5.1.2. Model structure

To calculate Slovenia’s vehicle stock for the time period 2017-2050 and derive the associated energy consumption, a vehicle stock model was built that allows retracing vehicles and their use over time. Figure 5.1 provides an overview of the functioning of the model.

In a nutshell, a vehicle stock model simulates the development of the vehicle fleet that is required to meet future vehicle activity (or transport demand). The evolution of vehicle activity over time is a main input to the model and captures how exogenous factors like GDP and population growth may affect travel demand. The model simulates how new or second-hand vehicles enter the existing vehicle stock, while older vehicles “die” (i.e. they are scrapped or exported) in line with a vehicle survival function that provides the probability for a vehicle of a certain age to survive one more year in the fleet. The vehicle activity, the derived vehicle stock and its structure (in terms of the vehicles’ age, technology and associated fuel-efficiency) determine the energy use of the vehicle fleet.

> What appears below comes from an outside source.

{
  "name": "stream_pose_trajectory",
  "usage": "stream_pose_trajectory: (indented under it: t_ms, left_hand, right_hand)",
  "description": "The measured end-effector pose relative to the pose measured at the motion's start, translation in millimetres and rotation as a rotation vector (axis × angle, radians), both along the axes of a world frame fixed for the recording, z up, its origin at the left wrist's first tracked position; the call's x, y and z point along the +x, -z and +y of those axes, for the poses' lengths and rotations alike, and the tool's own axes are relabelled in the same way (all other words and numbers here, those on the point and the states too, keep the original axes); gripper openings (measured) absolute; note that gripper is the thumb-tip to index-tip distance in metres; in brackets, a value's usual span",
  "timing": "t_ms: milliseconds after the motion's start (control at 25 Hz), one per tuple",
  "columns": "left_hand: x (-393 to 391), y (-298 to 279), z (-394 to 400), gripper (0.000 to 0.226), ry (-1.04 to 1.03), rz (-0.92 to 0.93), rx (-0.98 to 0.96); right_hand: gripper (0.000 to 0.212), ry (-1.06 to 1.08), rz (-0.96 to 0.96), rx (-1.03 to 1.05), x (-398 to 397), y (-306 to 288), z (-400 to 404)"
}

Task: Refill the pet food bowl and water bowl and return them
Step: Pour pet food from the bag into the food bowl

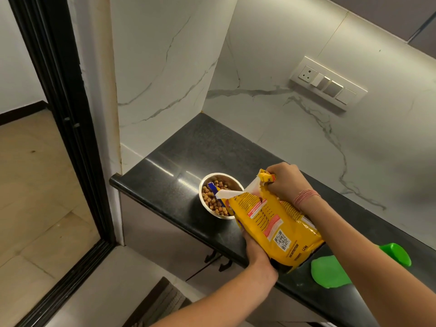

Tax revenues can then be derived from vehicle activity (in case of tolls), the vehicle stock (in case of vehicle registration taxes and annual circulation taxes) and energy use (in case of excise duty and carbon tax) – see Section 5.4. For tolls, excise duty and carbon tax, the vehicle activity of domestic and foreign vehicles on Slovenian roads is relevant. Registration taxes and annual circulation taxes for vehicles apply to domestic vehicles only.

Figure 5.1. Overview of model components and outputs

Source: OECD/ITF representation.

5.1.3. Model scope

The scope of the model is defined by its geographic coverage, the time horizon it accounts for, and the types of vehicles it covers:

• The geographic coverage of the model is Slovenia. More specifically, the model considers vehicles registered in Slovenia and vehicles driven in Slovenia (whether foreign or domestic).

• The time horizon of the model is 2050 to allow for relevant future technology developments in the vehicle sales market. The base year is set to 2017. From 2020 onwards, model outputs are derived in 5-year steps.

• The vehicle types that are covered are passenger cars and trucks with a maximum mass exceeding 3.5 tonnes. Note that 2- and 3-wheelers, light duty vehicles (i.e., vans), buses or special purpose vehicles are not considered in the analysis. Their respective fuel consumption and related tax revenues are therefore not included in the calculations.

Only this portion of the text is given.